Assignment =
Give again, word for word, each line of the data from the first through the one containing "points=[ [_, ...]". Pictures stay out.

##############################

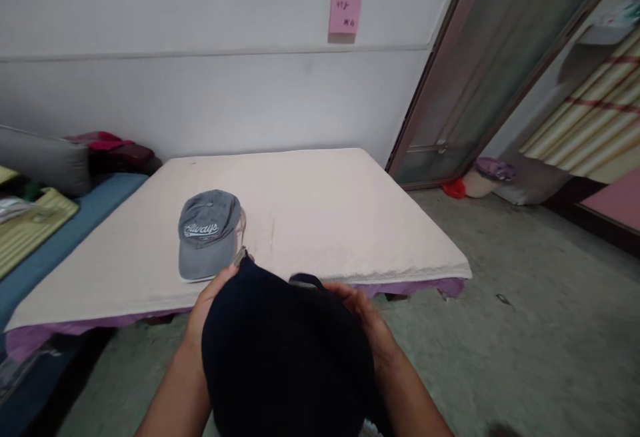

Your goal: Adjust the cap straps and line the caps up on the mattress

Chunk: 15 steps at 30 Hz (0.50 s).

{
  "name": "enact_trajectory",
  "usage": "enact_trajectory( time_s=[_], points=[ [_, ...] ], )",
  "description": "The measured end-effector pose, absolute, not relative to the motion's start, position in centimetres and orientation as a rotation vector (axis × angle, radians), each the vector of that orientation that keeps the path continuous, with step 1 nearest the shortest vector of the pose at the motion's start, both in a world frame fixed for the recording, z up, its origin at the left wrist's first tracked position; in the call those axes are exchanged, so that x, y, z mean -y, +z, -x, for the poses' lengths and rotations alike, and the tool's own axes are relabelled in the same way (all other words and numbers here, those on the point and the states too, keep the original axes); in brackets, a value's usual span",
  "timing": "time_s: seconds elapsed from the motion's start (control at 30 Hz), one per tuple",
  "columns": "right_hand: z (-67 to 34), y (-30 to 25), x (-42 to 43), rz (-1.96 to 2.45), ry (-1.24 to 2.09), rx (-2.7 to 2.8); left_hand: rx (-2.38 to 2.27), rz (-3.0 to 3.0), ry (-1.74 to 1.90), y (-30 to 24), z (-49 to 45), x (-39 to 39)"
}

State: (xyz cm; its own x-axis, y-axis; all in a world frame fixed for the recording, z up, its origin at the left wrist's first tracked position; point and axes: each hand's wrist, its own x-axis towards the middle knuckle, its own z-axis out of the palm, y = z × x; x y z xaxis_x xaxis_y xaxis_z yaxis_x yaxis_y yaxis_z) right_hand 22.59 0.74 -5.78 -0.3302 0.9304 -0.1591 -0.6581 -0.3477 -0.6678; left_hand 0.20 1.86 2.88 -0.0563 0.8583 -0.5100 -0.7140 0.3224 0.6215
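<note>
A dark navy baseball cap [285, 350] is held up close in front of me, its crown filling the lower middle of the view. My left hand [204, 309] grips its left edge, the thumb beside a small metal buckle [241, 255]. On the other side, my right hand [369, 320] is closed on the cap near a dark strap loop [306, 280]. Most fingertips are hidden behind the fabric. Just beyond my left hand, a grey-blue cap [210, 234] with white "Always" lettering lies on the bed, brim toward me.
The bed has a cream cover [320, 210] over a purple cloth [415, 288]. At left are a grey pillow [45, 157] and folded fabrics. A pink note [345, 10] is taped to the wall. Grey floor [540, 317] and a sliding door [450, 77] lie to the right.
</note>
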Motion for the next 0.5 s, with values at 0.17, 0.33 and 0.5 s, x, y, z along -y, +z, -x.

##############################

Result =
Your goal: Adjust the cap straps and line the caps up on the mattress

Chunk: 15 steps at 30 Hz (0.50 s).

{
  "name": "enact_trajectory",
  "usage": "enact_trajectory( time_s=[_], points=[ [_, ...] ], )",

No additional response is required.